• [Exercise details]:
Find the lines below holding the word "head" and copy each of them.

-- Information provided follows --

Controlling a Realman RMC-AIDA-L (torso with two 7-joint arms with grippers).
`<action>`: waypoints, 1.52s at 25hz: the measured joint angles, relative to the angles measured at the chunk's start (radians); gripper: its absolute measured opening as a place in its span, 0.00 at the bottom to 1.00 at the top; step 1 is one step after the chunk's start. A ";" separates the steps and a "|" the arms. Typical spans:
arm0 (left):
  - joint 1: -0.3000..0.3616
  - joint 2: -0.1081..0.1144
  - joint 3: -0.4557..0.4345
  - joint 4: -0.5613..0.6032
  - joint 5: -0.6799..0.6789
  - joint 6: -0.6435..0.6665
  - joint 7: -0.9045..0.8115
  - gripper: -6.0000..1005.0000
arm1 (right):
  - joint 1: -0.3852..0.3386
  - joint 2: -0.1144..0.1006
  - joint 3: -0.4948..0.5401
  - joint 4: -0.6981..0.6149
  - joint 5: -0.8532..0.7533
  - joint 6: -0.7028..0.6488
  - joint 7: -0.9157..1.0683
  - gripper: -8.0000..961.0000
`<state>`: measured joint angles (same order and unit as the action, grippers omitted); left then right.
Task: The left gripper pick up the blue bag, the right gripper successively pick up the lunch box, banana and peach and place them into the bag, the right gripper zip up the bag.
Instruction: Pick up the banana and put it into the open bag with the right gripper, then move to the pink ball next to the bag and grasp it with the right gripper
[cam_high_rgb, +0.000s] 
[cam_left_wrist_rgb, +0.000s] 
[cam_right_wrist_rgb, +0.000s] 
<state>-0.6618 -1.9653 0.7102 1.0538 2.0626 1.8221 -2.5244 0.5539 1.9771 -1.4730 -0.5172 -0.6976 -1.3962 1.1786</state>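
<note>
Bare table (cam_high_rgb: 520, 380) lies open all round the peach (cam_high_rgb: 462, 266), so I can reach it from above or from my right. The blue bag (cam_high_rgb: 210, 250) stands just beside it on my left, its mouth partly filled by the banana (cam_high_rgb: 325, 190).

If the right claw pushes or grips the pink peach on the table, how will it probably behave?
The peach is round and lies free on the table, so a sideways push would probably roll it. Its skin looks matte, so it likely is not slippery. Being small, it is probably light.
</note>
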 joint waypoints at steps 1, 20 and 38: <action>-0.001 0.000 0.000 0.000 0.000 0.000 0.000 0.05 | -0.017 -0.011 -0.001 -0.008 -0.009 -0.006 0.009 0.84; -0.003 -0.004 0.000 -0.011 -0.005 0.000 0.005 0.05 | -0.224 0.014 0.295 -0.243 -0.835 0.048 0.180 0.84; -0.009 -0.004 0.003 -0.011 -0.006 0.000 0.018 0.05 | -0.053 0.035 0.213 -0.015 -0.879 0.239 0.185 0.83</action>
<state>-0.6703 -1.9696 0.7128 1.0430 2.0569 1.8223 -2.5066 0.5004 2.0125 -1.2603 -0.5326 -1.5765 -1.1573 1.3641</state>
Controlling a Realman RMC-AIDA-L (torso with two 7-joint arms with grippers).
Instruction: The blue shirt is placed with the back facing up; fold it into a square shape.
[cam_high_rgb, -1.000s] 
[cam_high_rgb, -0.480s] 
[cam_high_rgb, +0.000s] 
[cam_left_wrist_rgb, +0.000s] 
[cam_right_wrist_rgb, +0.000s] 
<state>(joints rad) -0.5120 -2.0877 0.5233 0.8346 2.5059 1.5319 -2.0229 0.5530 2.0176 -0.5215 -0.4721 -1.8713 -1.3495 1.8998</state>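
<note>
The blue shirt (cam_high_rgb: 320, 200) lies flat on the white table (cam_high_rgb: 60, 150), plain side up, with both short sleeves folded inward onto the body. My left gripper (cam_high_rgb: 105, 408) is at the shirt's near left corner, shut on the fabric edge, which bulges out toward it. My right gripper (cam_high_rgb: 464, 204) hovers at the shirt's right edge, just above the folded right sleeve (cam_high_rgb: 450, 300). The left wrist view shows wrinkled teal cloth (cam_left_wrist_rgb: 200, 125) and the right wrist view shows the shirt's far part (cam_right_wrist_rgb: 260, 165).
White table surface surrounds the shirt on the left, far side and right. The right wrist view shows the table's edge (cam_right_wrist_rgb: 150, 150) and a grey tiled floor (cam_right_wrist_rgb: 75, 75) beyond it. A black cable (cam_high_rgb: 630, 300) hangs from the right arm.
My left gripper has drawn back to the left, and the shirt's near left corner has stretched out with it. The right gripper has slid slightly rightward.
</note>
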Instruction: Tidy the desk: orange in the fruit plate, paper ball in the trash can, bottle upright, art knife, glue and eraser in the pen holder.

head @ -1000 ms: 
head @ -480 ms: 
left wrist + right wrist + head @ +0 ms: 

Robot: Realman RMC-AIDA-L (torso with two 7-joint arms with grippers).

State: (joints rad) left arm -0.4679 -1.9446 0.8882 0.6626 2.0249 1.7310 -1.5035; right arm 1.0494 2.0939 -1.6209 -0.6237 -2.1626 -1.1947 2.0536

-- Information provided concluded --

• [Written response]:
head @ -1000 ms: 
head @ -480 ms: 
left wrist + right wrist + head @ +0 ms: 

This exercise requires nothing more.